/word-association-graph

Plots a word association graph between the nouns in a given text with the adjectives and verbs in the text

Primary LanguagePython

word-association-graph

A simple function to plot a word association graph between the nouns in a given text with the adjectives and verbs in the text.

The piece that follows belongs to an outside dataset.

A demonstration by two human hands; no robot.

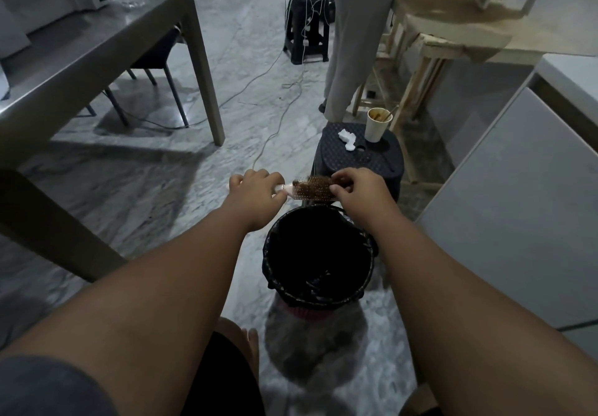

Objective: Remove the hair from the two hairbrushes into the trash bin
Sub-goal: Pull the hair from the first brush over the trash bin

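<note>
A pale pink hairbrush (302,190) with a mat of brown hair (315,189) in its bristles is held level just beyond the far rim of the trash bin (318,302). My left hand (255,187) grips the brush's handle. My right hand (356,189) pinches the hair at the brush's right end. The bin is round, lined with a black bag, and stands on the floor between my forearms. I see only one brush.
A black plastic stool (362,156) behind the bin carries a paper cup (377,124) and a crumpled tissue (348,139). A grey table (97,53) is at left, a white cabinet (517,205) at right. A person's legs (349,43) and cables (275,92) lie ahead.
</note>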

  • The input text is a string of sentences ending in periods. If the text does not have any period, it does not produce a plot.
  • The output is a plot of the nouns in the text connected to the adjectives and verbs as they appear in the text.
  • k is the 'spread factor' - lower the k, lesser the intra-cluster spread,and vice versa.
  • The nodes are sized according to their degree.
  • Nodes are colored red if they are nouns, yellow if they are adjectives, and blue if they are verbs.

How to use:

# Download the file. Then:
from word_assoc_graph import plot_word_associations

import re

## The first paragraph of Wikipedia's article on itself
text = "Wikipedia was launched on January 15, 2001, by Jimmy Wales and Larry Sanger.[10] Sanger coined its name,[11][12] as a portmanteau of wiki[notes 3] and 'encyclopedia'. Initially an English-language encyclopedia, versions in other languages were quickly developed. With 5,748,461 articles,[notes 4] the English Wikipedia is the largest of the more than 290 Wikipedia encyclopedias. Overall, Wikipedia comprises more than 40 million articles in 301 different languages[14] and by February 2014 it had reached 18 billion page views and nearly 500 million unique visitors per month.[15] In 2005, Nature published a peer review comparing 42 science articles from Encyclopadia Britannica and Wikipedia and found that Wikipedia's level of accuracy approached that of Britannica.[16] Time magazine stated that the open-door policy of allowing anyone to edit had made Wikipedia the biggest and possibly the best encyclopedia in the world and it was testament to the vision of Jimmy Wales.[17] Wikipedia has been criticized for exhibiting systemic bias, for presenting a mixture of 'truths, half truths, and some falsehoods',[18] and for being subject to manipulation and spin in controversial topics.[19] In 2017, Facebook announced that it would help readers detect fake news by suitable links to Wikipedia articles. YouTube announced a similar plan in 2018."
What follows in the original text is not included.